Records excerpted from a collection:
────────────────────────────────────────

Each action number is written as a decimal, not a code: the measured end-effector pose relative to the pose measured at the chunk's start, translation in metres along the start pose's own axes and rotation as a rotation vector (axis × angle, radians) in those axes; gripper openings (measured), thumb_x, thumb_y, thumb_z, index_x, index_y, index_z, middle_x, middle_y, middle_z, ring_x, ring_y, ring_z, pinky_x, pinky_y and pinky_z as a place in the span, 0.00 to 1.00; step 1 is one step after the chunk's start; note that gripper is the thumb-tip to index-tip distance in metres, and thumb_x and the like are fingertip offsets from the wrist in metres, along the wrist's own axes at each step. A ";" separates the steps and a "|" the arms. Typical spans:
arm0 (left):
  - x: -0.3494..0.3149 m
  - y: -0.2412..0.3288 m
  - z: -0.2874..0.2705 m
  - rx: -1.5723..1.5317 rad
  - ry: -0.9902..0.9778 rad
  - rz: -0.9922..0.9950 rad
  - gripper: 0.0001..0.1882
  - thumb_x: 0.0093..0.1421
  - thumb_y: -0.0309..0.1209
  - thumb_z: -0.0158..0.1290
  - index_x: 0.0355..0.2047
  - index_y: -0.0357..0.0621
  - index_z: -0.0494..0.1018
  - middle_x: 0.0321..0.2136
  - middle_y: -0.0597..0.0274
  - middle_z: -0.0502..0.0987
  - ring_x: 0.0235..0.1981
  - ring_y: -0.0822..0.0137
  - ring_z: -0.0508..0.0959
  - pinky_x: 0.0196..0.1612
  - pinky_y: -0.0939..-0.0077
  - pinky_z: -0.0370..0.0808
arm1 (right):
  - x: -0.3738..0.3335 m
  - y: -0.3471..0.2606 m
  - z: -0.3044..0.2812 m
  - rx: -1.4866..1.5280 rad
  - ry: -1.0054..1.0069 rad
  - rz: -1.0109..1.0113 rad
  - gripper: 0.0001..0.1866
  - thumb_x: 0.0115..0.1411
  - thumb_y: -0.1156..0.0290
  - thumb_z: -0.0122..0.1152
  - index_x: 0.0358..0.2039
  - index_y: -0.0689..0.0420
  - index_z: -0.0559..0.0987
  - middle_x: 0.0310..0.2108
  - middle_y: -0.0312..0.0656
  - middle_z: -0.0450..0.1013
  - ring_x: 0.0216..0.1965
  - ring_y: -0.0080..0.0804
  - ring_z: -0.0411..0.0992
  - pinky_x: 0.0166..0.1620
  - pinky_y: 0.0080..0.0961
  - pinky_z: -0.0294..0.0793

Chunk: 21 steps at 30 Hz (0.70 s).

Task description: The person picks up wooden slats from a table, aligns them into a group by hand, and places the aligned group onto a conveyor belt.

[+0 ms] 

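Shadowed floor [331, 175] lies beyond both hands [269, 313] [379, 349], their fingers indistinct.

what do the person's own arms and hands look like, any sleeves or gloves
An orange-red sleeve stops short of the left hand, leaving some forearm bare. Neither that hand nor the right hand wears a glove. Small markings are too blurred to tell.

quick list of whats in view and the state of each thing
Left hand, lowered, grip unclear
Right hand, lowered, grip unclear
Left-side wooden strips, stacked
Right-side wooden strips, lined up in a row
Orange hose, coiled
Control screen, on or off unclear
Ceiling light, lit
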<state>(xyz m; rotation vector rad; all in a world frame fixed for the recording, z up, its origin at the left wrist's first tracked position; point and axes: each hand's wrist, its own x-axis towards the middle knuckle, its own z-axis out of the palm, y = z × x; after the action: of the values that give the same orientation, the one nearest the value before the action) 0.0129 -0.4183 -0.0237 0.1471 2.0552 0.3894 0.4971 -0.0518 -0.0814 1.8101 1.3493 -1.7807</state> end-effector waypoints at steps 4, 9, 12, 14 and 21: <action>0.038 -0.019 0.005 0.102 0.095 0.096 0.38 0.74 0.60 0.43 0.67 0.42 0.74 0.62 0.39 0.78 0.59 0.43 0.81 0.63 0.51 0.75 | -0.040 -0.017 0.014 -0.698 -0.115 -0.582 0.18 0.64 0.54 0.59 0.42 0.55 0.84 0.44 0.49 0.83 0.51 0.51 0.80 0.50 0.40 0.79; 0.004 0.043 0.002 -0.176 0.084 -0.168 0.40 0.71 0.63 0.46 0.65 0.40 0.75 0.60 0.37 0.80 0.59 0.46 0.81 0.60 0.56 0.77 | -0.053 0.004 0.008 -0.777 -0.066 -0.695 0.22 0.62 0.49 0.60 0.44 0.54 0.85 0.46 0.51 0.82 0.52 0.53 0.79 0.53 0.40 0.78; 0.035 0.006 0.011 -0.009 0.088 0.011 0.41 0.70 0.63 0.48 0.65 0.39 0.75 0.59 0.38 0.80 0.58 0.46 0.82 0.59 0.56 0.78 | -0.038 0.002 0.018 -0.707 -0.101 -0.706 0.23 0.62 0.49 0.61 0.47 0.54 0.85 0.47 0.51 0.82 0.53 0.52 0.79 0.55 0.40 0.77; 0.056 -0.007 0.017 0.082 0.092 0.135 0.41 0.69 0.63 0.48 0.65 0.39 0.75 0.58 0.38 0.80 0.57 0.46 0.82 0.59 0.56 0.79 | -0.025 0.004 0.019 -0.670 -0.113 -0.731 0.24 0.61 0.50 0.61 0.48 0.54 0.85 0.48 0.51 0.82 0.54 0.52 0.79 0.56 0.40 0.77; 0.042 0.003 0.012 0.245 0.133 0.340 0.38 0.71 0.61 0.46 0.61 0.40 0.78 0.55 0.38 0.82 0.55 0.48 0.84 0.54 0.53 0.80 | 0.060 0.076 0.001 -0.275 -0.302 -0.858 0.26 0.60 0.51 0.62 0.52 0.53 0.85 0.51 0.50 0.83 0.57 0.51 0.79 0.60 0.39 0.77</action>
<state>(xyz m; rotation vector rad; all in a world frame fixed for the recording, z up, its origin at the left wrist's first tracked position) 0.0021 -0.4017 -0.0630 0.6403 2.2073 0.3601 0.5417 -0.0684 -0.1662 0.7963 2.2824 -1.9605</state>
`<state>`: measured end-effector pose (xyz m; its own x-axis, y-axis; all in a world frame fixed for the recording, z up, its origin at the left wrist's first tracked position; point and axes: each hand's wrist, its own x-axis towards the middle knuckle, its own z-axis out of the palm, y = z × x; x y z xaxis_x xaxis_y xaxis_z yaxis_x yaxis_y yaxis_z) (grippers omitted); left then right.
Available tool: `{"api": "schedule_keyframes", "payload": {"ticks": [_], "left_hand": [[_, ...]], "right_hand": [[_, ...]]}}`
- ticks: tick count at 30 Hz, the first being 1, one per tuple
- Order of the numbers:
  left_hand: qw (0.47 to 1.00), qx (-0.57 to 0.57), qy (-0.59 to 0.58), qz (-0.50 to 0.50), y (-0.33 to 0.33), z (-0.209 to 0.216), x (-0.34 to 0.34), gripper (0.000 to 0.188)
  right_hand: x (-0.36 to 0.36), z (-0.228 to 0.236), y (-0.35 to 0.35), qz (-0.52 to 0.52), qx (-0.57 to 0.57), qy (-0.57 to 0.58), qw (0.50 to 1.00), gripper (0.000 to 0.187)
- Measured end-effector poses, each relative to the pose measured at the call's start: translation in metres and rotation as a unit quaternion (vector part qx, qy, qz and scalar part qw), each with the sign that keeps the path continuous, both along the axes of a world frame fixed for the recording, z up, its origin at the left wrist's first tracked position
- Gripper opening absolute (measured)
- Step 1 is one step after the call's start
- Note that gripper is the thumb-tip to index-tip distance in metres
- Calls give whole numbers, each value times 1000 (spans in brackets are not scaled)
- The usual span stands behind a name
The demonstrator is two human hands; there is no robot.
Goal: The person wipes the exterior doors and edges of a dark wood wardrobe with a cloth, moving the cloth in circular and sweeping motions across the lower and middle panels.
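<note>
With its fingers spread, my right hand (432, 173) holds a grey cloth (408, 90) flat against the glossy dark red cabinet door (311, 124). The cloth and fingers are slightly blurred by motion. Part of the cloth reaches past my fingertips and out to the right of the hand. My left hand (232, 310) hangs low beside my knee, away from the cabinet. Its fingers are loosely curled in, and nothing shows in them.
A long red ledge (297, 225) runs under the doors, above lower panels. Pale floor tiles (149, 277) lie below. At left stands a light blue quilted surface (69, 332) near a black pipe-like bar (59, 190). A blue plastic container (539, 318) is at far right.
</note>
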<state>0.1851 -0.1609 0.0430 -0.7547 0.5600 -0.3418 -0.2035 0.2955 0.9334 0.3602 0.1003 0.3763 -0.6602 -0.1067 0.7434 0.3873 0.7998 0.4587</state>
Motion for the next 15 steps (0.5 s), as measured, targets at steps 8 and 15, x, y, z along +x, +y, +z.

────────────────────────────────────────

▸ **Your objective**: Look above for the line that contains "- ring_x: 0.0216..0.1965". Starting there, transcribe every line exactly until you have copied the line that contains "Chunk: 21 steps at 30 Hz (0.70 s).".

▸ **Your solution**:
  - ring_x: 0.0216..0.1965
  - ring_y: -0.0080..0.0804
  - ring_z: -0.0411..0.0992
  - pinky_x: 0.0166..0.1620
  - pinky_y: 0.0080..0.0961
  - pinky_z: -0.0294..0.0793

Chunk: 21 steps at 30 Hz (0.70 s).

What the exercise asked for is complete.